• _EXERCISE BRIEF_: Please reproduce the entries below exactly as they stand, but leave the pictures out.

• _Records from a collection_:
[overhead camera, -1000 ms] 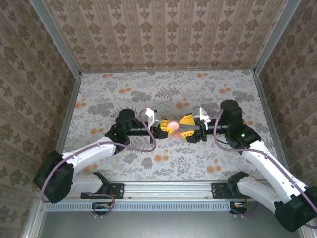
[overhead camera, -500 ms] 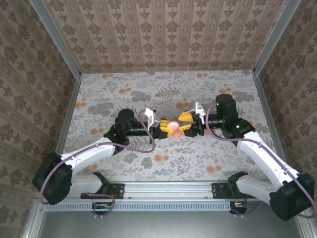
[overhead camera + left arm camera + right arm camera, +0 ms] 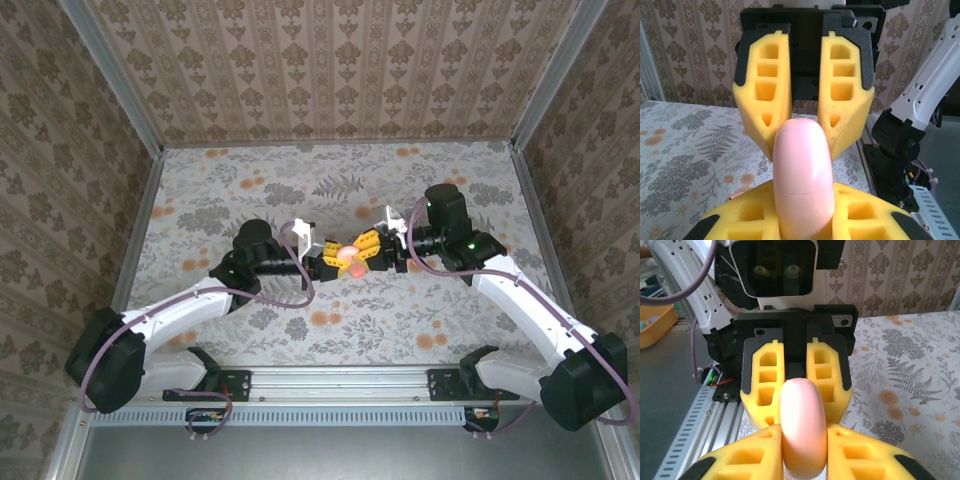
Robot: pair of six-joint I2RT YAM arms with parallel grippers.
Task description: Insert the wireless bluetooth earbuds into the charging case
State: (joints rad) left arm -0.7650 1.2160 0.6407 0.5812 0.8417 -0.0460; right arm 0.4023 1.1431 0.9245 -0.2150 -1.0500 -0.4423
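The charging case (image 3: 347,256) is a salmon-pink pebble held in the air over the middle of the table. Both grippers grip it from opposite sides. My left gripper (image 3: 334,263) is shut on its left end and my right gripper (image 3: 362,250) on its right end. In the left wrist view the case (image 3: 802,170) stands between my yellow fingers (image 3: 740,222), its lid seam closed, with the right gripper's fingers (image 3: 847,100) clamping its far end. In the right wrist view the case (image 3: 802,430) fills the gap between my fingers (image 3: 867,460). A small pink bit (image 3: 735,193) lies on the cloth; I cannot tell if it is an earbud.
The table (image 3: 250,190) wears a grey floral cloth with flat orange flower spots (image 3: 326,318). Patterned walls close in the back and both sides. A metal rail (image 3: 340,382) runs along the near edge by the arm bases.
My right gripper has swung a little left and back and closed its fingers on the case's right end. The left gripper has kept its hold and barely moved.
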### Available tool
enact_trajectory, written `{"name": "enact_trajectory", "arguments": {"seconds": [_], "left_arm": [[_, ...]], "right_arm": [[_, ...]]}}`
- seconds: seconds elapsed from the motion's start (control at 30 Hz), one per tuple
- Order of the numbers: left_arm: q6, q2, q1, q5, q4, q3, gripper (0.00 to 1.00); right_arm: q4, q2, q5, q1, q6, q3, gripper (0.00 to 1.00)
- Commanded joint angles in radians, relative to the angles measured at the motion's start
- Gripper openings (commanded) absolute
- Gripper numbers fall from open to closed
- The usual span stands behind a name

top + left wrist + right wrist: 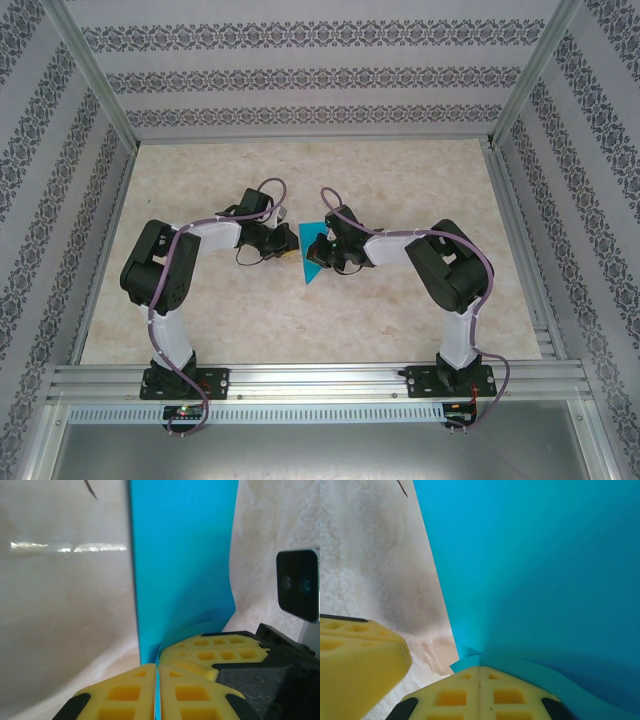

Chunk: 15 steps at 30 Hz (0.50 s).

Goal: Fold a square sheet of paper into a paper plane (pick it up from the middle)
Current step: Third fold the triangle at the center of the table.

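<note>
Sheet of paper [310, 262]: thin, plain turquoise-blue, unprinted; from above, a narrow wedge tapering toward the near edge.
Position: over the middle of the table [300, 330], pinched between the two grippers; contact with the tabletop cannot be told.
Left gripper [156, 667]: yellow fingers pressed together, a sliver of blue caught in the seam between them.
Right gripper [480, 669]: yellow fingers likewise closed, clamped on the paper's edge just beside the left pair.
Surface, left wrist view: smooth flat strip running straight away from the fingers, left edge crisp and straight, lower right edge curling over the right gripper's fingers [215, 652].
Surface, right wrist view: broad even blue field, evenly lit; small crumpled flap and a wavy margin at the fingertips.
Neighbouring parts: left gripper's yellow finger [355, 662] at lower left of the right wrist view; right wrist camera [299, 584] at the edge of the left wrist view.
Tabletop: pale, marbled beige.
</note>
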Motion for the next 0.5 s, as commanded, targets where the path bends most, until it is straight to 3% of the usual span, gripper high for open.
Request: {"name": "enact_trajectory", "arguments": {"seconds": [0.0,0.2,0.47], "left_arm": [[0.000,-0.022,-0.022,0.036,0.046,-0.005,0.09],[0.005,0.006,-0.041,0.036,0.033,0.019,0.01],[0.013,0.042,-0.054,0.035,0.009,0.040,0.00]], "right_arm": [[-0.070,0.025,0.041,-0.005,-0.014,-0.023,0.00],[-0.074,0.025,0.041,-0.005,-0.013,-0.023,0.00],[-0.076,0.029,0.041,-0.006,-0.012,-0.020,0.00]]}}
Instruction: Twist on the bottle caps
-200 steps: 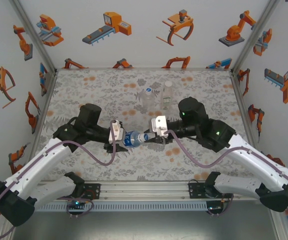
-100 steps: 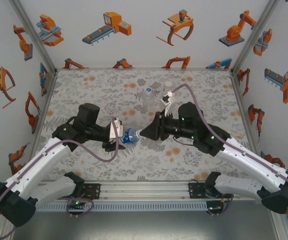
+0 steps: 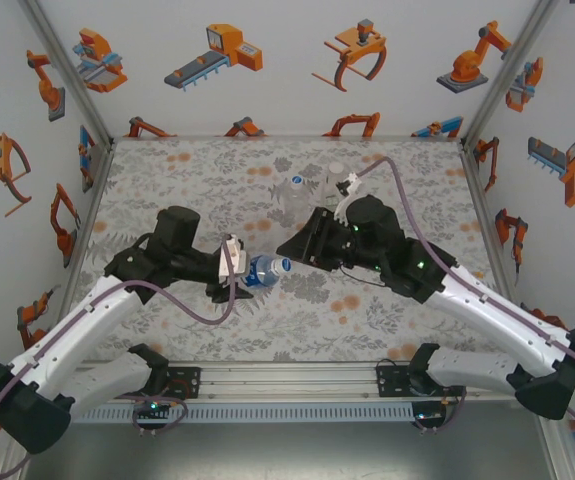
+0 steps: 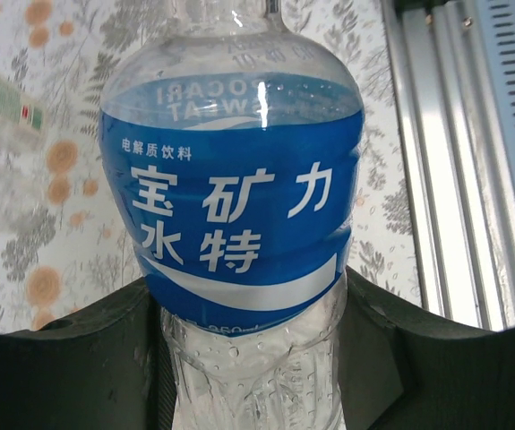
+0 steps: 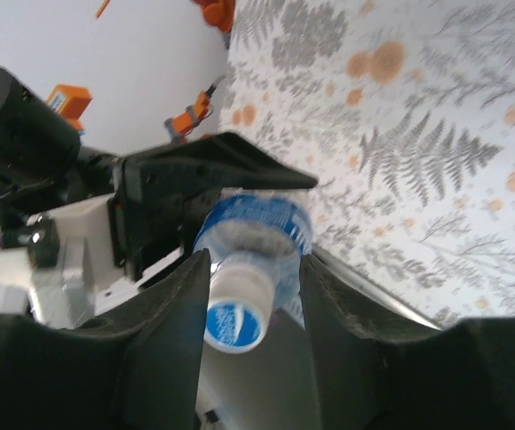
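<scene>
- Gripping the blue-label bottle (image 3: 259, 271) low on its body with the left fingers (image 3: 239, 282), closed tight on it.
- Holding it on its side, seemingly clear of the bench (image 3: 167, 180), neck toward the right arm.
- Carrying a white cap (image 5: 236, 309) on that neck already, sitting square by the look of it; cannot tell how far down the thread.
- Flanking the cap with the right fingers (image 3: 292, 250), parted and gripping nothing, with a gap on one side in the right wrist view.
- Judged step: tightening this cap, at a pause between grips.
- Next, probably: closing on the cap for a turn if loose, staying in line with the neck to avoid cross-threading; otherwise backing straight off.
- Beyond the right wrist, at the back of the bench: a plain bottle (image 3: 295, 195) and a green-labelled bottle (image 4: 6, 98), too small to tell whether capped.
</scene>
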Robot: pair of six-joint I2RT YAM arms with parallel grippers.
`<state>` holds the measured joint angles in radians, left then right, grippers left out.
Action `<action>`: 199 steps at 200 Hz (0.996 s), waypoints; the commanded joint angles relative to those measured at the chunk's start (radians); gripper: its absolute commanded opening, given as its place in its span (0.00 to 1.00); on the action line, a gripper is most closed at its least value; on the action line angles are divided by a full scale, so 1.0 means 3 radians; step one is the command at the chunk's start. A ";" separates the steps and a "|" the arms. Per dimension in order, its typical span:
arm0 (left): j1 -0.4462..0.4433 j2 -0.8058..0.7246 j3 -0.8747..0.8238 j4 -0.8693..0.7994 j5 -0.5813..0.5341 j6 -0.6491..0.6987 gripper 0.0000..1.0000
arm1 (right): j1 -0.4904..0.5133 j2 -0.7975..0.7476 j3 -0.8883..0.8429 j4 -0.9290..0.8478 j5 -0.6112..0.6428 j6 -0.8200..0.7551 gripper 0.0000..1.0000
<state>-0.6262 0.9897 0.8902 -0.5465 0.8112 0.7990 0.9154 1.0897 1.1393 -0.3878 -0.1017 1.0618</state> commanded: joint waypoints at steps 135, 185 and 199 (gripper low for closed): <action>-0.0015 -0.0039 0.0060 0.0090 0.0308 0.0052 0.00 | -0.0101 -0.0247 0.0350 -0.0033 -0.0671 -0.3861 0.47; -0.0013 -0.0022 0.0070 0.0058 0.0313 0.0081 0.00 | -0.0091 -0.0121 0.0718 -0.0588 -0.1826 -0.5251 0.50; -0.0014 -0.0019 0.0063 0.0052 0.0322 0.0089 0.00 | -0.0071 -0.0077 0.0712 -0.0584 -0.1924 -0.5400 0.51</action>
<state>-0.6277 0.9852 0.8902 -0.5312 0.8650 0.8017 0.8871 1.0386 1.3445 -0.5064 -0.5129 -0.3214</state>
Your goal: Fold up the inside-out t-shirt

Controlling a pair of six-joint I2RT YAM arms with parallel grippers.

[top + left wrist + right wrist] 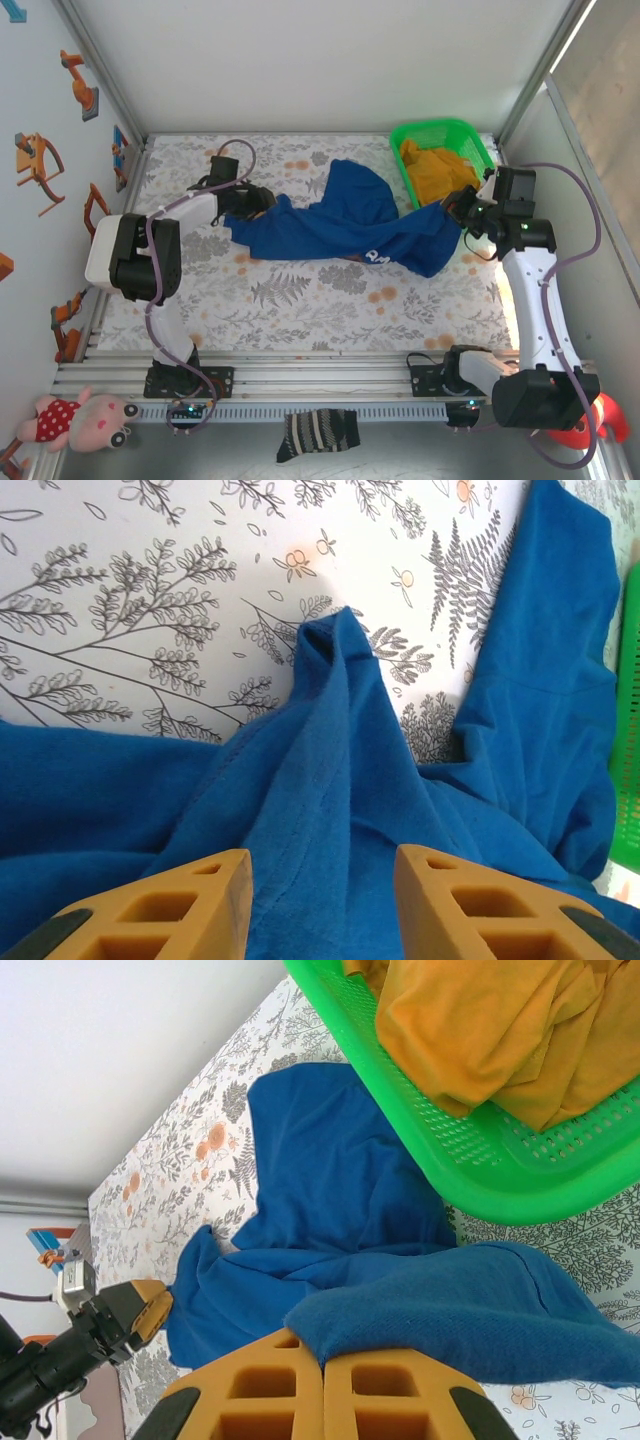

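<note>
Where the right end effector (323, 1358) pinches the t-shirt (330, 1210), cloth covers its tips.

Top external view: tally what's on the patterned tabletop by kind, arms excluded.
Garments: 2 (blue t-shirt, mustard-yellow garment)
Baskets: 1 (green basket, holding the mustard-yellow garment)
Total: 3

From above, one camera sees the table (320, 310); both wrist cameras, close in, apparently share the t-shirt (330, 780).
</note>
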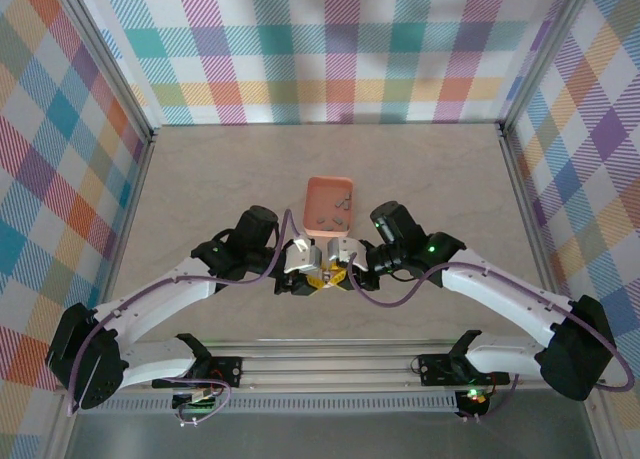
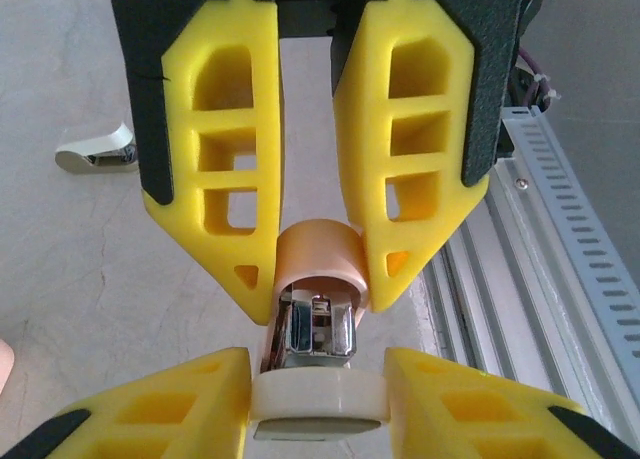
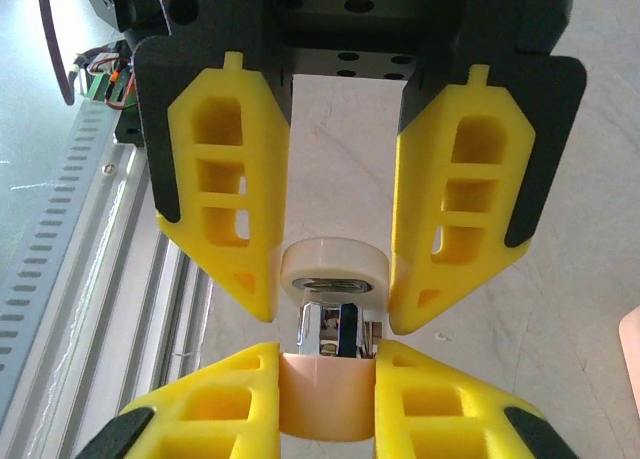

• _EXERCISE RESULT_:
[overhead camera, -1000 ms] 
[overhead camera, -500 ms] 
[overhead camera + left arm camera + right arm camera, +0 ms] 
Robot: pair of six-joint I2RT YAM arms with parallel grippers.
Task description: Insert the wireless bluetooth earbuds into the charging case
State: (joints rad) left arm -0.7650 1.2160 0.6407 0.5812 0.8417 -0.0460; right arm 0.4023 1.1431 0.9245 -0.2150 -1.0500 -0.4423
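The charging case (image 3: 347,256) is a salmon-pink pebble held in the air over the middle of the table. Both grippers grip it from opposite sides. My left gripper (image 3: 334,263) is shut on its left end and my right gripper (image 3: 362,250) on its right end. In the left wrist view the case (image 3: 802,170) stands between my yellow fingers (image 3: 740,222), its lid seam closed, with the right gripper's fingers (image 3: 847,100) clamping its far end. In the right wrist view the case (image 3: 802,430) fills the gap between my fingers (image 3: 867,460). A small pink bit (image 3: 735,193) lies on the cloth; I cannot tell if it is an earbud.
The table (image 3: 250,190) wears a grey floral cloth with flat orange flower spots (image 3: 326,318). Patterned walls close in the back and both sides. A metal rail (image 3: 340,382) runs along the near edge by the arm bases.
My right gripper has swung a little left and back and closed its fingers on the case's right end. The left gripper has kept its hold and barely moved.
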### Available tool
enact_trajectory, written `{"name": "enact_trajectory", "arguments": {"seconds": [_], "left_arm": [[_, ...]], "right_arm": [[_, ...]]}}`
- seconds: seconds elapsed from the motion's start (control at 30 Hz), one per tuple
- Order of the numbers: left_arm: q6, q2, q1, q5, q4, q3, gripper (0.00 to 1.00); right_arm: q4, q2, q5, q1, q6, q3, gripper (0.00 to 1.00)
- Commanded joint angles in radians, relative to the angles measured at the motion's start
- Gripper openings (commanded) absolute
- Gripper numbers fall from open to closed
- The usual span stands behind a name

top + left wrist + right wrist: 

Chunk: 15 steps at 30 Hz (0.50 s).

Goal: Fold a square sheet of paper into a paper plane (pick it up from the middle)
Current step: Third fold the triangle at the center of the table.

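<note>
Sheet of paper [310, 262]: thin, plain turquoise-blue, unprinted; from above, a narrow wedge tapering toward the near edge.
Position: over the middle of the table [300, 330], pinched between the two grippers; contact with the tabletop cannot be told.
Left gripper [156, 667]: yellow fingers pressed together, a sliver of blue caught in the seam between them.
Right gripper [480, 669]: yellow fingers likewise closed, clamped on the paper's edge just beside the left pair.
Surface, left wrist view: smooth flat strip running straight away from the fingers, left edge crisp and straight, lower right edge curling over the right gripper's fingers [215, 652].
Surface, right wrist view: broad even blue field, evenly lit; small crumpled flap and a wavy margin at the fingertips.
Neighbouring parts: left gripper's yellow finger [355, 662] at lower left of the right wrist view; right wrist camera [299, 584] at the edge of the left wrist view.
Tabletop: pale, marbled beige.
</note>
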Motion for the next 0.5 s, as commanded, targets where the path bends most, until it is straight to 3% of the usual span, gripper high for open.
Request: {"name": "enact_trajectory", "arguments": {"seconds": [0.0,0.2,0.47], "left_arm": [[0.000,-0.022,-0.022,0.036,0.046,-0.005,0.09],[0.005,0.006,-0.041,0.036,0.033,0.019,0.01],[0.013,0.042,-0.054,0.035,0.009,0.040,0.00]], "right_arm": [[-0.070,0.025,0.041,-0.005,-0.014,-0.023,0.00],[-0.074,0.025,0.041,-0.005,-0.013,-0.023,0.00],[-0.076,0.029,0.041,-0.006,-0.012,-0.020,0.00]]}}
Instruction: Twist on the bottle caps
-200 steps: 
-100 steps: 
+0 steps: 
+0 steps: 
+0 steps: 
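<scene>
- Gripping the blue-label bottle (image 3: 259, 271) low on its body with the left fingers (image 3: 239, 282), closed tight on it.
- Holding it on its side, seemingly clear of the bench (image 3: 167, 180), neck toward the right arm.
- Carrying a white cap (image 5: 236, 309) on that neck already, sitting square by the look of it; cannot tell how far down the thread.
- Flanking the cap with the right fingers (image 3: 292, 250), parted and gripping nothing, with a gap on one side in the right wrist view.
- Judged step: tightening this cap, at a pause between grips.
- Next, probably: closing on the cap for a turn if loose, staying in line with the neck to avoid cross-threading; otherwise backing straight off.
- Beyond the right wrist, at the back of the bench: a plain bottle (image 3: 295, 195) and a green-labelled bottle (image 4: 6, 98), too small to tell whether capped.
</scene>
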Robot: pair of six-joint I2RT YAM arms with parallel grippers.
`<state>` holds the measured joint angles in radians, left then right, grippers left out.
Action `<action>`: 199 steps at 200 Hz (0.996 s), waypoints; the commanded joint angles relative to those measured at the chunk's start (radians); gripper: its absolute commanded opening, given as its place in its span (0.00 to 1.00); on the action line, a gripper is most closed at its least value; on the action line angles are divided by a full scale, so 1.0 means 3 radians; step one is the command at the chunk's start. A ";" separates the steps and a "|" the arms. Per dimension in order, its typical span:
arm0 (left): j1 -0.4462..0.4433 j2 -0.8058..0.7246 j3 -0.8747..0.8238 j4 -0.8693..0.7994 j5 -0.5813..0.5341 j6 -0.6491..0.6987 gripper 0.0000..1.0000
arm1 (right): j1 -0.4904..0.5133 j2 -0.7975..0.7476 j3 -0.8883..0.8429 j4 -0.9290..0.8478 j5 -0.6112..0.6428 j6 -0.8200..0.7551 gripper 0.0000..1.0000
<state>-0.6262 0.9897 0.8902 -0.5465 0.8112 0.7990 0.9154 1.0897 1.1393 -0.3878 -0.1017 1.0618</state> commanded: joint waypoints at steps 135, 185 and 199 (gripper low for closed): <action>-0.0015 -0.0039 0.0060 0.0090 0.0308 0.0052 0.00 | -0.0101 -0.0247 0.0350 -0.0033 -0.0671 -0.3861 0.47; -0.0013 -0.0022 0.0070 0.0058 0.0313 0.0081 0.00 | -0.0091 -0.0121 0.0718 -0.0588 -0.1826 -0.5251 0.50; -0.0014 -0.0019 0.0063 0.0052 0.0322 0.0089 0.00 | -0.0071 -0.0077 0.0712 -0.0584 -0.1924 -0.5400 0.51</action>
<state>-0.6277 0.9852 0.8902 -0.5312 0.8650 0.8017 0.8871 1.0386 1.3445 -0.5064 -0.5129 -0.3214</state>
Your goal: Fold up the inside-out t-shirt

Controlling a pair of six-joint I2RT YAM arms with parallel grippers.

[top + left wrist + right wrist] 

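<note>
Where the right end effector (323, 1358) pinches the t-shirt (330, 1210), cloth covers its tips.

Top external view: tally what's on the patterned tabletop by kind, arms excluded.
Garments: 2 (blue t-shirt, mustard-yellow garment)
Baskets: 1 (green basket, holding the mustard-yellow garment)
Total: 3

From above, one camera sees the table (320, 310); both wrist cameras, close in, apparently share the t-shirt (330, 780).
</note>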

This exercise has now been fully answered.